Emniyet Müdürü, kadının hiç üzülmemiş tavrından ve soğukkanlılığından dolayı, kendini tutamayıp sordu,
“Kocanızla iyi değil miydiniz Ayla Hanım?”
“Bu sizi ilgilendirmez.”
“Şahsi olarak evet, soruşturma açısından sorabilirim. Çok özür dilerim, sanki hiç üzülmemiş gibisiniz.”
“Size bunun açıklamasını yapmak zorunda değilim.”
“Evet, değilsiniz. O zaman, çevirelim sokaktan birini, biz ona soralım.”
“Avukatım ilgileniyor dedim ya Müdür Bey. Anlamak istemediğiniz bunun neresi? Ben çocuklarımı alıp, bu akşam İtalya’ya uçuyorum. Size geldim, çünkü hava alanında sorun yaşamak istemiyorum. Cinayeti araştırırken, eşi ve çocukları olmamız sebebiyle, yurt dışı çıkışımızı engellemek isteyebilirsiniz.”

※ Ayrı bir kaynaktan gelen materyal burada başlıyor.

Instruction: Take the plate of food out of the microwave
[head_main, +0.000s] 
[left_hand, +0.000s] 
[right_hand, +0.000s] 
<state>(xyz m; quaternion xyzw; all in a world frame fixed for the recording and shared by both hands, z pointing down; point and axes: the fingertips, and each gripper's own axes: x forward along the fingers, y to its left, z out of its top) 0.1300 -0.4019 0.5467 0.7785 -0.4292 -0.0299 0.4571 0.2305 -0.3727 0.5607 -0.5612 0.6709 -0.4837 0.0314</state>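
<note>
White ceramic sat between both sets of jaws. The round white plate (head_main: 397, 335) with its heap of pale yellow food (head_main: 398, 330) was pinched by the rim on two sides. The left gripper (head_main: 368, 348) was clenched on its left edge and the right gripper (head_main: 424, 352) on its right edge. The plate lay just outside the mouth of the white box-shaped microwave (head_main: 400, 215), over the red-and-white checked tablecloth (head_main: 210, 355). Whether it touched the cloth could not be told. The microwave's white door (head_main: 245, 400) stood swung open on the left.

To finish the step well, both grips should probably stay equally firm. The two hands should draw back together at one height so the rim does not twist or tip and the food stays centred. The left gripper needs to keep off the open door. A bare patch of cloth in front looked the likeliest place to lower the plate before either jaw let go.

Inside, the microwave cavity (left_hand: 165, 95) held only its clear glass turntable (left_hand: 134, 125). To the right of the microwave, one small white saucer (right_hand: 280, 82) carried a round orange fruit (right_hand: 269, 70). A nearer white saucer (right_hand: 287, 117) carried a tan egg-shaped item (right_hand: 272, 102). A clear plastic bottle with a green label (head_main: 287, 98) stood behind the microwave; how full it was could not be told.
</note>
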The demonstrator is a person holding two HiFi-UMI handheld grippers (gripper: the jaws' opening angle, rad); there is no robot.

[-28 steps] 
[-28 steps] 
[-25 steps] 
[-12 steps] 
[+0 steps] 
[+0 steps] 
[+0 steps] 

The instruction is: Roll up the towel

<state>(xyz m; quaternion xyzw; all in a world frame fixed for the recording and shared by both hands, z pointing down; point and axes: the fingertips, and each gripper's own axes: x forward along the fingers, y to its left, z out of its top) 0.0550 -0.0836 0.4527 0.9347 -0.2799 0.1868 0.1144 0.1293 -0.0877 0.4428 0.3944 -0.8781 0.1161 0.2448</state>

“Neden gidiyorsunuz? Şaşkınlığımı bağışlayın, uzun zamandır bu meslekteyim, kocasını kendi öldüren kadınlar bile, katili bulmamız için yalvarmışlardır. Çok utanarak söylüyorum ama sanki siz memnun olmuş gibisiniz.”
“Bu kadar ukala olmayın, sizin işiniz katili bulmak. Aile ilişkilerini sorgulamak değil, hem siz, kocamın bir suçu var mı diye mi araştırıyorsunuz. Yoksa katilimi?”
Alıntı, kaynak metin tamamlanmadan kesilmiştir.